European explorers unearthed Ife's sculptures in 1910, but at first they did not believe they could have been made by Africans.  To them, African art was wild, African depictions were abstract, and African masks were made of wood.

British Museum curator Chris Spring says the discovery changed Western ideas of African art.

"The impact that these had on European perceptions of art with these extraordinarily naturalistic features - totally revolutionized people's ideas of African art, which up until then had been very much the sort of perceptions of avant-guard European artists around the turn of the 19th / 20th century," said Chris Spring.

The sculptures on display appear to highlight every aspect of Ife life.  

Sculpted heads are nearly life-size and each has its own characteristics and expression, full-size figures of plump deities are displayed alongside animals and objects - as well as the young, the old, the sick, and even criminals.

The sculptures are made in bronze, clay, and terra-cotta with a skill, says Spring, that was ahead of its time.

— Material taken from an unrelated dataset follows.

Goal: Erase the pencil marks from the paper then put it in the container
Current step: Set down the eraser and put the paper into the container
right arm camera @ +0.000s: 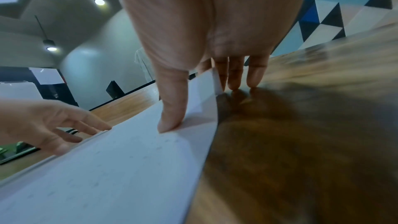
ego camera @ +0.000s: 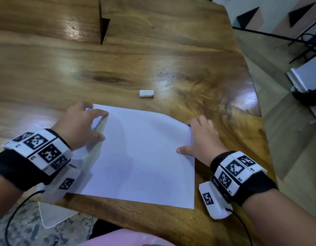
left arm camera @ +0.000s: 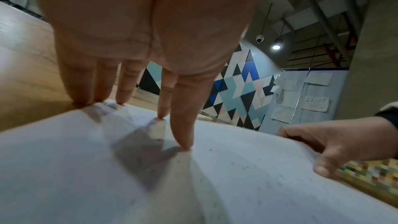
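On the wooden table (ego camera: 153, 50), nearest the person, lies the white paper (ego camera: 139, 157), its sheet bowed slightly upward between two hands. Left hand (ego camera: 80, 125): thumb on top of the paper's left edge, the other fingers curled down at and under that edge, pinching it. Right hand (ego camera: 201, 137): thumb flat on top of the paper's right edge, index finger apparently tucked beneath the raised corner, remaining fingertips (right arm camera: 254, 81) touching the wood just beside the paper. Beyond the paper's far edge, well apart from both hands, rests a small white eraser (ego camera: 146, 94), untouched. Only faint specks show on the sheet; no clear pencil marks can be made out. Judged from this, erasing appears finished and the lifting step is in hand. A dark-edged panel (ego camera: 103, 23) stands at the table's far side; whether it belongs to the container cannot be told. The next move calls for raising both edges evenly, keeping the sheet uncreased while carrying it.
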Demonstrator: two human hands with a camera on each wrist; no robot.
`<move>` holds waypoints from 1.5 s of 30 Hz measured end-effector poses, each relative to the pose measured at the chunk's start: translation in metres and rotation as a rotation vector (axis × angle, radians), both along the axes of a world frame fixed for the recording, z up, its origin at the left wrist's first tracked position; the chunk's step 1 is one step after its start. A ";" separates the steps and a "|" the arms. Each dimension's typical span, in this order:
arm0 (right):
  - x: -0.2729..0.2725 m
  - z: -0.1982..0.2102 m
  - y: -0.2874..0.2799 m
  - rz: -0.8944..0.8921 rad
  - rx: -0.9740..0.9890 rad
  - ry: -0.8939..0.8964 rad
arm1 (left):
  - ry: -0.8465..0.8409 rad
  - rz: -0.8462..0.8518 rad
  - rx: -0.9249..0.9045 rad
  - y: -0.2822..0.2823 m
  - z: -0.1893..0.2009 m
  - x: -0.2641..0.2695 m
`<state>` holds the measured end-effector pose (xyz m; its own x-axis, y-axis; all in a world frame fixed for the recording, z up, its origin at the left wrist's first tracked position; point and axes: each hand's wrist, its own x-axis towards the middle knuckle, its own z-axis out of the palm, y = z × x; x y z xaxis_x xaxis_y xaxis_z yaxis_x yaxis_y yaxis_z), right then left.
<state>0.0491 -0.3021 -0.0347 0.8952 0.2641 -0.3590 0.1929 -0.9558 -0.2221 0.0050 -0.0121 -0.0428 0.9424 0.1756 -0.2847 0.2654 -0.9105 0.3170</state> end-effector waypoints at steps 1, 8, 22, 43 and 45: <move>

"These people working in glass, in brass, in copper, in terra cotta, were absolutely masters of their trade and again this confounds some people's ideas of Africa - people who have ideas of primitivism and primitive art and so on," he said. "But these were people, at the same time as the great Renaissance drawings of Europe, who were producing art of comparable if not greater quality."

The exhibition celebrates the 50th anniversary of Nigeria's independence.  Curator Julie Hudson says it also highlights just how long and rich is the region's history.

Ife was a major commercial and trading center in West Africa, and Hudson says this is reflected in the art.

"It [the sculpture] tells us that Ife was a very powerful and wealthy city-state in medieval West Africa," said Julie Hudson.

She says Ife has long been seen as the spiritual home of one of Nigeria's largest ethnic groups - the Yoruba.

"Ife is regarded by the Yoruba people today as the creator of mankind, the place where the world was created," she said. "So works from Ife have taken on an iconic status."

Most of the sculptures on display at the London museum are from the collection of Nigeria's National Commission for Museums and Monuments.

Today Ife is an urbanized city with around half a million inhabitants - no longer the wealthy and powerful kingdom of old.  But its history, preserved through the detail of its art, has not been lost to the world.